Una noche, me atacó una tormenta, y creía que por fin
moriría. Hasta recordé a mi madre cuando la cuarta sacudida me hacía aferrarme
más a mi espejo, cortándome los dedos con sadismo. Cerré los ojos, pues ya no
podía aguantar seguir contemplando mi cara convertida en terror. Traté y logré
recordar mi nombre, pero ya no tenía importancia. El quinta y más violento
encontronazo de olas, nos volteó y yo dejé ir al espejo y a mi mente.
Cuando desperté, me decepcioné de seguir con vida. Y me solté
a llorar cuando vi al espejo encallado a mi lado. No estaba listo para
levantarme y saberme solo en un pedazo de tierra no habitado por hombre o
alimaña alguna.
- Bonita roca - una voz femenina me hizo saltar de miedo y
emoción. Ella admiraba el espejo, pero lo admirable era su presencia, pero
jamás la cuestioné - Por favor, ayuda. Agua. - Fue todo el uso de palabras que
logré tartamudear al caminar un paso, para después desplomarme contra la tibia
arena. Ella me miró un segundo, y volvió su mirada al espejo.
-Te
daré agua si me das tu roca. - Desde luego que no tuve objeción alguna a su
extraña petición y asentí desesperado, estiré todo el amasijo de huesos y piel
que aún hacían mi cuerpo hacía ella. Volví a caer inconsciente, pero me estaba
encerrado en un descanso profundo, pesado y tan severo como su mirada.

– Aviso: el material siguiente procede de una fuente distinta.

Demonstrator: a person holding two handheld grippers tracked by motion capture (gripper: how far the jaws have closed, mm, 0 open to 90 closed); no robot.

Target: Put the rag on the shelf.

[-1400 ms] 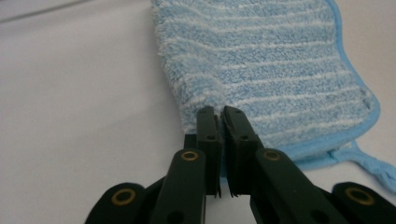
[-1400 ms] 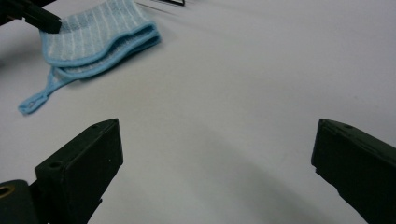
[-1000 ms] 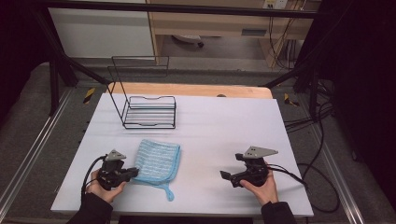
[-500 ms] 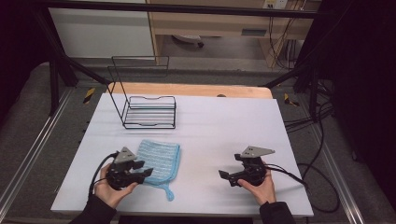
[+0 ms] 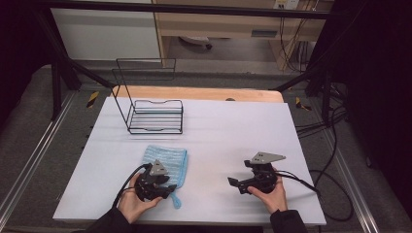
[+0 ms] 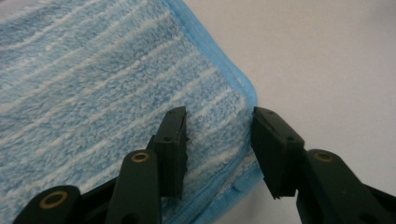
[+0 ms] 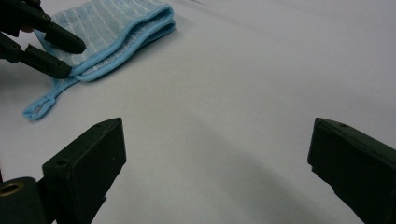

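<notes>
A folded light-blue striped cloth (image 5: 165, 159) lies on the white table (image 5: 233, 131), left of centre near the front edge. My left gripper (image 5: 169, 188) rests low at its near right corner, pointing right. In the left gripper view the jaws (image 6: 219, 140) stand apart astride that corner of the cloth (image 6: 93, 93), and the pads do not press on it. They have just been closing a little after opening. My right gripper (image 5: 237, 186) sits at the front right, pointing left, wide open (image 7: 217, 154) over bare table. It sees the cloth (image 7: 112, 23) and the left gripper (image 7: 72, 58) farther off.
A black wire rack (image 5: 155, 116) stands at the back left of the table. The cloth's hanging loop (image 5: 177, 201) trails toward the front edge. Cables run from both grippers, and more lie on the floor to the right.
My left gripper has slid right, onto the cloth's near right corner, and its jaws have gone from shut to apart. The right gripper has stayed where it was.
</notes>
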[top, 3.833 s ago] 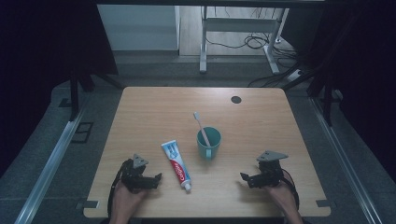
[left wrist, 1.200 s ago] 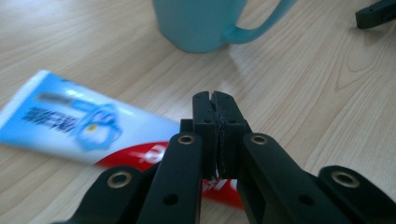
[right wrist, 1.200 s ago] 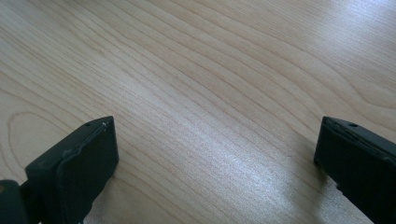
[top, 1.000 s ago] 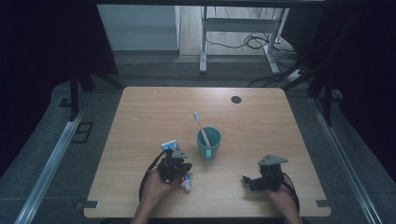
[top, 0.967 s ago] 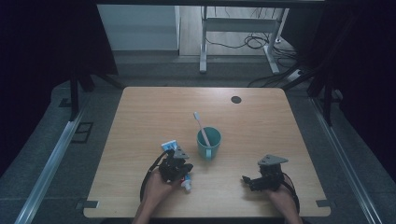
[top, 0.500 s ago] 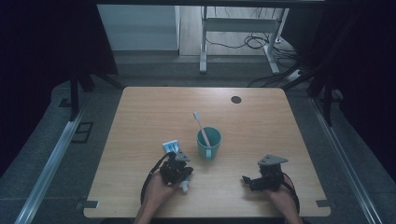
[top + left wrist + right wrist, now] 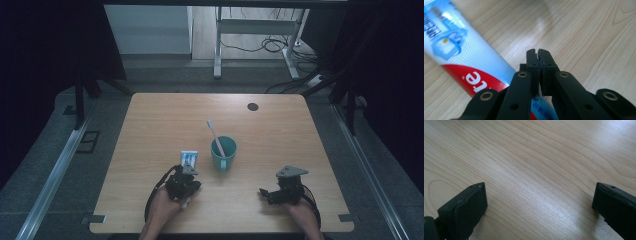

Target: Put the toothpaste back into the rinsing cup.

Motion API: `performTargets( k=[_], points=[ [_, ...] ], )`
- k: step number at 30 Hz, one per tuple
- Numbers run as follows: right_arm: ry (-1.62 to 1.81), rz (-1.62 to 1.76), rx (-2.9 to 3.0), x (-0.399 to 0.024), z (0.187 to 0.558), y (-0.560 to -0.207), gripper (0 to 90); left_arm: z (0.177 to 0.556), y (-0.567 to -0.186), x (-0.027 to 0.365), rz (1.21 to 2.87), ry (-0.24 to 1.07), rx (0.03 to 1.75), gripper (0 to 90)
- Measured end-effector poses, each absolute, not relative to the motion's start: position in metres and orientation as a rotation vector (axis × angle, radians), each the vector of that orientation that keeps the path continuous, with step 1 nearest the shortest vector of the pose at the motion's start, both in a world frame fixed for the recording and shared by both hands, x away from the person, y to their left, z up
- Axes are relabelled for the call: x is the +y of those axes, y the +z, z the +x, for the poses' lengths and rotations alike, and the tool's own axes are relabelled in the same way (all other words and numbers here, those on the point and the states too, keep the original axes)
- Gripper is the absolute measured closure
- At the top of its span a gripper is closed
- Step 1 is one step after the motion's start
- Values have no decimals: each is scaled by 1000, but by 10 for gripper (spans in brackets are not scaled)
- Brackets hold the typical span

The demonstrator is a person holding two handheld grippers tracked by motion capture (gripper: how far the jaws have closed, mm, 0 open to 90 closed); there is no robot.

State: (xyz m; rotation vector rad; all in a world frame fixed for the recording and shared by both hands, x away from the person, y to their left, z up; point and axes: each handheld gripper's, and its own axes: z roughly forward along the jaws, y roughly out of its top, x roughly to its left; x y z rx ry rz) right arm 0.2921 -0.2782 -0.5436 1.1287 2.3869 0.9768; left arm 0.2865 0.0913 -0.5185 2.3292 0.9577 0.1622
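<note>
Pale wooden table (image 7: 280, 145) amid dark curtains (image 7: 45, 45).

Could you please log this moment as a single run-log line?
left gripper: shut, above toothpaste tube | right gripper: open, over bare table | toothbrush: in teal cup

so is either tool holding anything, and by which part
Apparently nothing. The left tool has its jaws shut on each other, with the blue, white and red toothpaste tube passing beneath them, not between. The right tool is open and empty.
</note>
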Motion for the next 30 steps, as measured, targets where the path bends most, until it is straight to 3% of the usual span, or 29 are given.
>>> performTargets(
  k=[30],
  points=[
    [977, 1128, 2387, -278, 292, -544, 0, 287, -511, 128, 2337, 212, 1044, 854]
  ],
)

Desperté, y sentí mi garganta en calma. Tardé en
comprender, que después de mucho tiempo, ya no sentía hambre ni sed. A mi
alrededor, no había más que la inmaculada arena latigueada por el mar. Y ella,
aún contemplándose en el espejo, inmóvil y sin un ápice de coquetería, como si
quisiera comprender qué era lo que veía en él. Era una mujercita pequeña y sin
gracia, de cabellos tan largos como sus piernas que caían fatigados e
impenetrables sobre su cuerpo. Me fue imposible saber si estaba desnuda o no.
Me miró solo un segundo, y comprobé la frigidez de sus ojos azules. - Si
quieres irte de aquí, yo puedo ayudarte- me dijo con su voz de campana. -
¿Dónde estamos? - pregunté, pero ella se encogió de hombros - Aquí estamos el
mar, la arena y yo. Nada más.-
Traté de ver si mentía, si alcanzaba a ver algún animal,
una palmera, algún fruto olvidado entre corales. No vi ni siquiera un alga o
concha abandonada. Solo arena, blanquísima y eterna. - ¿Pero cómo has
sobrevivido? ¿Cómo me alimentaste? - Ella pareció no escucharme y después de unos minutos en los que yo insistí
con preguntas, volvió a hablar con severidad - Me molesta tu lengua. Dámela, y
haré algo bueno por ti -. Me enmudecí de inmediato. No pensaba aceptar su segundo
trato, pero mi silencio fue interpretado como consentimiento absoluto. En mi
boca ya no había movimiento, sólo dientes firmes en su lugar. Grité buscando
con mi mano una lengua que ya no estaba. Emití odio, miedo y confusión en
alaridos que no llegaban a ser palabras, pero ella sólo veía su espejo.
- Vete ya, y no regreses - suspiró. Y yo volví a callar.
- Vete ya, y no regreses - suspiró. Y yo volví a callar.
No la he vuelto a ver desde entonces, y en realidad nunca
vi nada más en mi vida. Sólo esta arena blanquísima, el mar despiadado y oscuro
y mis propias barbas, cada vez más eternas. No he vuelto a hablar desde aquel
encuentro, ni he sentido hambre, sed o soledad. Siento ahora un bulto redondo
dentro de mi boca, y él habla todo lo que yo he callado. Quisiera saber que es,
pero para ello necesitaría poder ver mi reflejo.